:: Task to carry out ::
Locate the line that contains "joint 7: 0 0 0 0" in the entries below, then repeat it and every following line through the line that contains "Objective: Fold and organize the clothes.", exactly, and no others.

:: Study material ::
====================

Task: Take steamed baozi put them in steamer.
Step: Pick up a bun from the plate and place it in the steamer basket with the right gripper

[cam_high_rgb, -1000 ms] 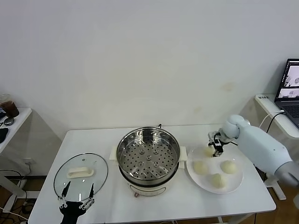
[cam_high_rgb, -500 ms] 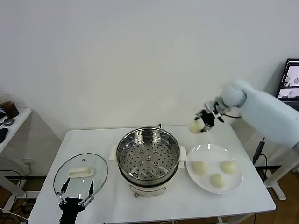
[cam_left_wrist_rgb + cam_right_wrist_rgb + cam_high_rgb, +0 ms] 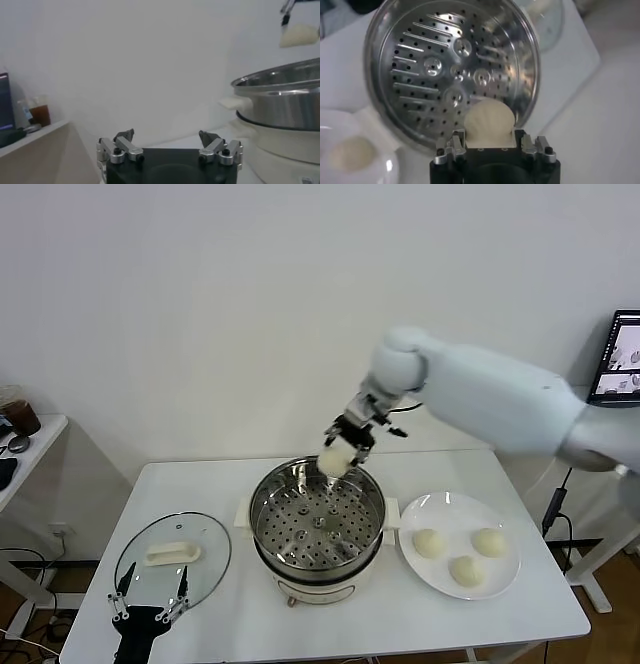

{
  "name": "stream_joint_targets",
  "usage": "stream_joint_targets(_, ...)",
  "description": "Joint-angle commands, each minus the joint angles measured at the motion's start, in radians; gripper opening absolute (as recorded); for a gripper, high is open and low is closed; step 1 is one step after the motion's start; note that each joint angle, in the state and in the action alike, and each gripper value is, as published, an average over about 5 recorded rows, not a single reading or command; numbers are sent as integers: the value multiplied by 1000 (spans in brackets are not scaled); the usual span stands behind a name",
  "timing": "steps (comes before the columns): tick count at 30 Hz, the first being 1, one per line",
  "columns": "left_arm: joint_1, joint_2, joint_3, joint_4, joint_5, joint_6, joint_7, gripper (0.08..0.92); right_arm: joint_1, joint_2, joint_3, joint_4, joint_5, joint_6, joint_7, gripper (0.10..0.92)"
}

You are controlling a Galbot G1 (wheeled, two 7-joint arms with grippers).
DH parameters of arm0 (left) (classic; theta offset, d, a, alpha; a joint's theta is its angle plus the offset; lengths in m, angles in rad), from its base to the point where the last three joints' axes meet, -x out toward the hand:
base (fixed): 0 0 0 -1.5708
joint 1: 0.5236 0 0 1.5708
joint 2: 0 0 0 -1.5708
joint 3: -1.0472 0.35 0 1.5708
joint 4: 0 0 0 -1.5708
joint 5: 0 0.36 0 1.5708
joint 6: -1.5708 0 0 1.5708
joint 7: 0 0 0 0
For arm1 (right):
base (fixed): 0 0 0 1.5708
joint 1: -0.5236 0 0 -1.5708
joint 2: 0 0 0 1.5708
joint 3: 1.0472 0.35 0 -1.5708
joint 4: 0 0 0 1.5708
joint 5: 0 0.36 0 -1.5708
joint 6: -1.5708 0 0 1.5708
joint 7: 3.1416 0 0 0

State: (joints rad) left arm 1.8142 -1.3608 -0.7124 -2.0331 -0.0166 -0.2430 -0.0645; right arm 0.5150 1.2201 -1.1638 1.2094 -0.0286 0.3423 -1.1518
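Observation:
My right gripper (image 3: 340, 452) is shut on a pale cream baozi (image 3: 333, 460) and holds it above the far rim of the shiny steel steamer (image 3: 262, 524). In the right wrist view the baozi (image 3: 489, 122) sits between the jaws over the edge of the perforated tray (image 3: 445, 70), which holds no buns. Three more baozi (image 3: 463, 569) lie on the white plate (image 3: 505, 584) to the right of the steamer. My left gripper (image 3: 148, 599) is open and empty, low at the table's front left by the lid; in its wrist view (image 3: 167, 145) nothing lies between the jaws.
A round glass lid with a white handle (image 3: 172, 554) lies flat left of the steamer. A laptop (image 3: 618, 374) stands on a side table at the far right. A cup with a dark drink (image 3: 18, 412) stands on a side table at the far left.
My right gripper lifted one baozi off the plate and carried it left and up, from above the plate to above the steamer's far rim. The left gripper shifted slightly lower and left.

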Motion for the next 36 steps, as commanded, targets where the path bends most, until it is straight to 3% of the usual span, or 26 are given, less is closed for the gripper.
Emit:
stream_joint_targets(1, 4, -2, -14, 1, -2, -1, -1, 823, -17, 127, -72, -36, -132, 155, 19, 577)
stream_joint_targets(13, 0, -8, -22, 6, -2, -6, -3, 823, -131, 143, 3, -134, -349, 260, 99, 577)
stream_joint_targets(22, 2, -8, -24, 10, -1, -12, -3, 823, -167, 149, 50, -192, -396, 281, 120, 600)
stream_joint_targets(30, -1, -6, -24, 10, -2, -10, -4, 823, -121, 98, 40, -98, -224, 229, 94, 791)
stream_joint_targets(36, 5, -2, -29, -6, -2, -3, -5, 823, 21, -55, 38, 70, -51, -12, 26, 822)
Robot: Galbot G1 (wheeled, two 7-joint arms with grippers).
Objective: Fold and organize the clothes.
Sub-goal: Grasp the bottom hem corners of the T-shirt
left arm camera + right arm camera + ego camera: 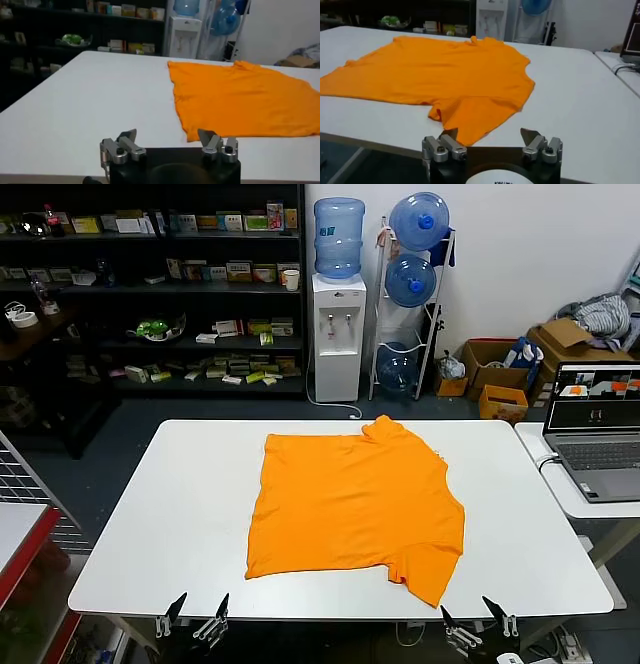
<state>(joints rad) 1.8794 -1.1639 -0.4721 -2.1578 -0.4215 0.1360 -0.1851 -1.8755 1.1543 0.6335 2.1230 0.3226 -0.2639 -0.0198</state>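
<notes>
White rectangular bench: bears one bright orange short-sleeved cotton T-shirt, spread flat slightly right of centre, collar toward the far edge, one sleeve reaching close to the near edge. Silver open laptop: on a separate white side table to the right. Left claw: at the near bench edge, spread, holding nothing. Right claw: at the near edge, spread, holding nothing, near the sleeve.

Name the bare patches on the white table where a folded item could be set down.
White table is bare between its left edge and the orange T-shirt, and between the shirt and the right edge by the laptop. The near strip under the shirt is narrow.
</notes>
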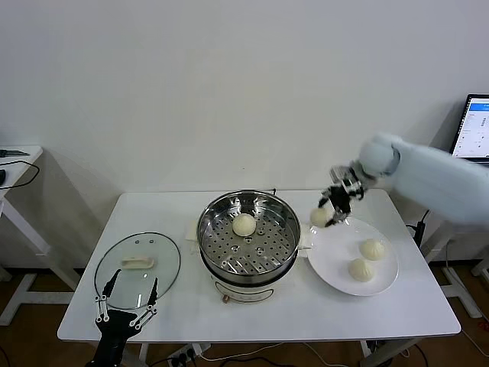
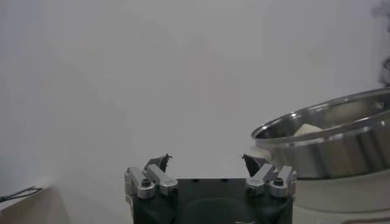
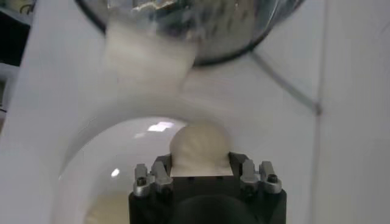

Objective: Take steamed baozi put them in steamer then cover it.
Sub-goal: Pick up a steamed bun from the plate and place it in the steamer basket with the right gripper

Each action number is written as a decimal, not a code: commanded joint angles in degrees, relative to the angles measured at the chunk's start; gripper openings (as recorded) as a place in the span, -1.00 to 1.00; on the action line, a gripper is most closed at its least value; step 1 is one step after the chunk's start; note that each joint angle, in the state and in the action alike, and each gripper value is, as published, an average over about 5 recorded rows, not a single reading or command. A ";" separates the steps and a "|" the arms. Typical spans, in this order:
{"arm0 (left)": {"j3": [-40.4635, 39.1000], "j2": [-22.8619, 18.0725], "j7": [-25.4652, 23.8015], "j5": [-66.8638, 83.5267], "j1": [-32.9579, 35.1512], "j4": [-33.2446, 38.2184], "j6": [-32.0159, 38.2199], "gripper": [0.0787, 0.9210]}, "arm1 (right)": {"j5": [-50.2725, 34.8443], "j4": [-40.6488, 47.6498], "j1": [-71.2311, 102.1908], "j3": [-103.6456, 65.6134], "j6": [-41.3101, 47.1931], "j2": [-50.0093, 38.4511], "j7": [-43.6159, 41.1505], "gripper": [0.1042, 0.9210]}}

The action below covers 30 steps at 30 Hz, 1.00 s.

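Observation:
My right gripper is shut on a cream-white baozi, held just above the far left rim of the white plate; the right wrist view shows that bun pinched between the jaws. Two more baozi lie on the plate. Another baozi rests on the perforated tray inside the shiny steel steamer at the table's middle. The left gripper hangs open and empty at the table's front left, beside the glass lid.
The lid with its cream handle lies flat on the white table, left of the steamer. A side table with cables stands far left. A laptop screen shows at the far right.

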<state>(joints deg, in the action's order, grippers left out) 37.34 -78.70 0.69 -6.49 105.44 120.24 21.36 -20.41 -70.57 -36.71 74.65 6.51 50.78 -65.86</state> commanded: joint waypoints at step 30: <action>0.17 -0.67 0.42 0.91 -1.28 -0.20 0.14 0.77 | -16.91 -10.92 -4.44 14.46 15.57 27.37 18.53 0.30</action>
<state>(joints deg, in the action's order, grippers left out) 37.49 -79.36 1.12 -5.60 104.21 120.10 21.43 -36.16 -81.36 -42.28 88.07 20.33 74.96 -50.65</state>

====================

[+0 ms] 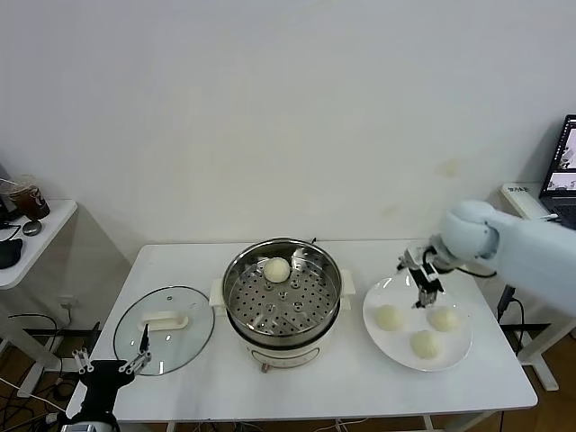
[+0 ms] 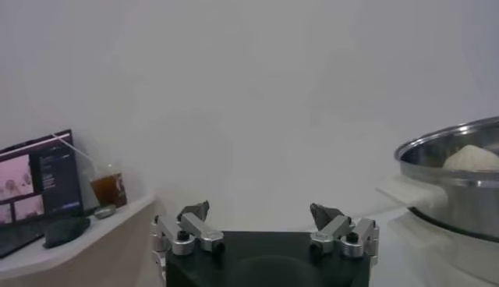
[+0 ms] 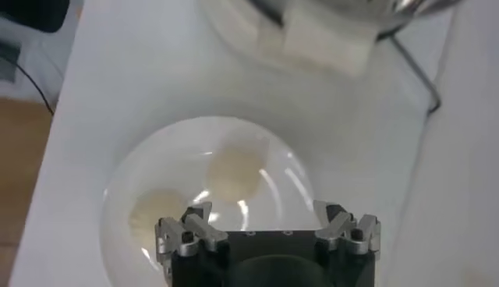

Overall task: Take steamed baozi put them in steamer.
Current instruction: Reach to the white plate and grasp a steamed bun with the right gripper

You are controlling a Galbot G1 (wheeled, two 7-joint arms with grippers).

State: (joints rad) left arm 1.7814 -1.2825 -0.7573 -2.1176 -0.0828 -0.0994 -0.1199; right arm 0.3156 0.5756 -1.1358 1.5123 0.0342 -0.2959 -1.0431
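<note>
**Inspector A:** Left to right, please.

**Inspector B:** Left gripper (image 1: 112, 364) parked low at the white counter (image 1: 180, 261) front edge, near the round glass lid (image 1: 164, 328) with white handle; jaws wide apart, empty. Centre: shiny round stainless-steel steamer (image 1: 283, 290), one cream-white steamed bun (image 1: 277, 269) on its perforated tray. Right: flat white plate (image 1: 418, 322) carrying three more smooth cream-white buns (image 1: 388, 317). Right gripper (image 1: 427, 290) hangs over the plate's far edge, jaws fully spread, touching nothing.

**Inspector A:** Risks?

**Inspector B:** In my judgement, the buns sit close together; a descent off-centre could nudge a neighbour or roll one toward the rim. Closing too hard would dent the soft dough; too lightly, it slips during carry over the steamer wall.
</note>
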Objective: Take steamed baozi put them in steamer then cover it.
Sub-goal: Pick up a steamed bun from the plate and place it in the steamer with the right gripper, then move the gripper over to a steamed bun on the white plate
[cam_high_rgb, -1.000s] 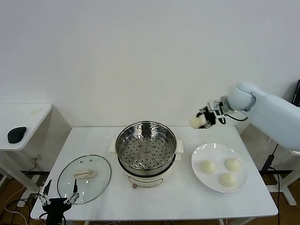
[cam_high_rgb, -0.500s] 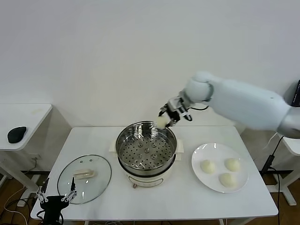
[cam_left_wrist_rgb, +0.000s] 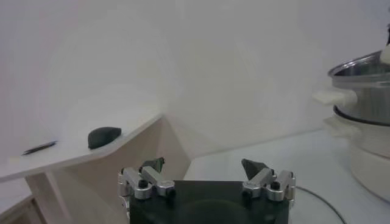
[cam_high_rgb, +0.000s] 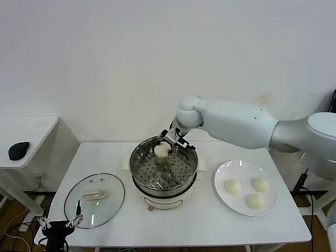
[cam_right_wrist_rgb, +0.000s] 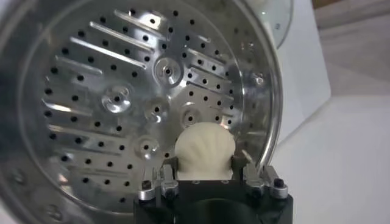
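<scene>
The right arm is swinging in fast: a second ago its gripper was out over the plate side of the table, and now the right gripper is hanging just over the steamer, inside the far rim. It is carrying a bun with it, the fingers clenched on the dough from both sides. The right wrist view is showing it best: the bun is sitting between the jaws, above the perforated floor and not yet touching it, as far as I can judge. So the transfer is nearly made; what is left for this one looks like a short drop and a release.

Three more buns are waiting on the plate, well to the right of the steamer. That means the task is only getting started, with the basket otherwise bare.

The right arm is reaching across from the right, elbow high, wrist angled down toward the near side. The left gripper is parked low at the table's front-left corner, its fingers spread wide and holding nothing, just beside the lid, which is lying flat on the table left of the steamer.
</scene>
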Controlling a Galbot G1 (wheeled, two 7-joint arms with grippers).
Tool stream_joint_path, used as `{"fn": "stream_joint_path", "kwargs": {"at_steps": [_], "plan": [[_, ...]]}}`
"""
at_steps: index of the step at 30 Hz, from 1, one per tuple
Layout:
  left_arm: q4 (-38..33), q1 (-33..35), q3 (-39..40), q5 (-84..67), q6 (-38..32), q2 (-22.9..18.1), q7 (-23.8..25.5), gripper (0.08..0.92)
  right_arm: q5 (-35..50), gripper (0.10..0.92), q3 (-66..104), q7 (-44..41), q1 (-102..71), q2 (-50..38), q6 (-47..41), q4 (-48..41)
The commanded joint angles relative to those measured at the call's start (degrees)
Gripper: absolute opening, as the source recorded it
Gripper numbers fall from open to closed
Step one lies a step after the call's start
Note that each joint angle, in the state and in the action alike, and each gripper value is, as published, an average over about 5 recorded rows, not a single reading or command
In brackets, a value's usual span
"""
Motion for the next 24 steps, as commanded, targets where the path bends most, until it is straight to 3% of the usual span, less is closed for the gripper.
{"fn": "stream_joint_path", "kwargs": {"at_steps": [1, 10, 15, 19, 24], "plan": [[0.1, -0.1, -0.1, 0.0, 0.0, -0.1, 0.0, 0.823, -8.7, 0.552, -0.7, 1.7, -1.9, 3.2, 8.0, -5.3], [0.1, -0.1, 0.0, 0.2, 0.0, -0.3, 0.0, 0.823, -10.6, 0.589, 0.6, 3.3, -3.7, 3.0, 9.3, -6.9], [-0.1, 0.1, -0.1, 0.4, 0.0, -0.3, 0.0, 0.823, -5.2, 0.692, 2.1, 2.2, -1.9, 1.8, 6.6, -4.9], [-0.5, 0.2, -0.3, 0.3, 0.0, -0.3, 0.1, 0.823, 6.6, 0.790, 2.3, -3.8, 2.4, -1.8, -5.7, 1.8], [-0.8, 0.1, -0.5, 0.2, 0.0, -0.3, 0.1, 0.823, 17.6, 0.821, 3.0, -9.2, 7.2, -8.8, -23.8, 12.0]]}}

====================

:: Written solution ::
joint 7: 0 0 0 0
For arm1 (right):
base (fixed): 0 0 0 1.5708
joint 1: -0.5236 0 0 -1.5708
joint 2: 0 0 0 1.5708
joint 3: 1.0472 0.35 0 -1.5708
joint 4: 0 0 0 1.5708
joint 5: 0 0.36 0 -1.5708
joint 6: -1.5708 0 0 1.5708
joint 7: 3.1416 0 0 0

State: (joints rad) left arm 1.8142 -1.3608 -0.7124 -2.0331 -0.0166 -0.2430 -0.0645; right arm 0.5150 1.2201 -1.1638 1.2094 -0.0286 0.3423 -1.1518
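Observation:
My right gripper (image 3: 340, 452) is shut on a pale cream baozi (image 3: 333, 460) and holds it above the far rim of the shiny steel steamer (image 3: 262, 524). In the right wrist view the baozi (image 3: 489, 122) sits between the jaws over the edge of the perforated tray (image 3: 445, 70), which holds no buns. Three more baozi (image 3: 463, 569) lie on the white plate (image 3: 505, 584) to the right of the steamer. My left gripper (image 3: 148, 599) is open and empty, low at the table's front left by the lid; in its wrist view (image 3: 167, 145) nothing lies between the jaws.
A round glass lid with a white handle (image 3: 172, 554) lies flat left of the steamer. A laptop (image 3: 618, 374) stands on a side table at the far right. A cup with a dark drink (image 3: 18, 412) stands on a side table at the far left.
My right gripper lifted one baozi off the plate and carried it left and up, from above the plate to above the steamer's far rim. The left gripper shifted slightly lower and left.
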
Motion for the next 36 steps, as commanded, targets where the path bends most, until it is straight to 3% of the usual span, or 26 are given, less is closed for the gripper.
Emit:
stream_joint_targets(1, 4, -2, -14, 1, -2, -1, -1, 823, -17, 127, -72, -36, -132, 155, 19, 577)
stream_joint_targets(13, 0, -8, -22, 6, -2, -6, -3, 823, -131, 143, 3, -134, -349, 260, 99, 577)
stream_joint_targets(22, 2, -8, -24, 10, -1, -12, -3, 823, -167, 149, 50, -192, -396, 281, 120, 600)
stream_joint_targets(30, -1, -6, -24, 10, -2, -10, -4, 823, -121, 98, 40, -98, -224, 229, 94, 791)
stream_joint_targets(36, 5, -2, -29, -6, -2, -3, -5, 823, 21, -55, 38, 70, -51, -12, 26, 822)
Robot: Galbot G1 (wheeled, two 7-joint arms with grippers).
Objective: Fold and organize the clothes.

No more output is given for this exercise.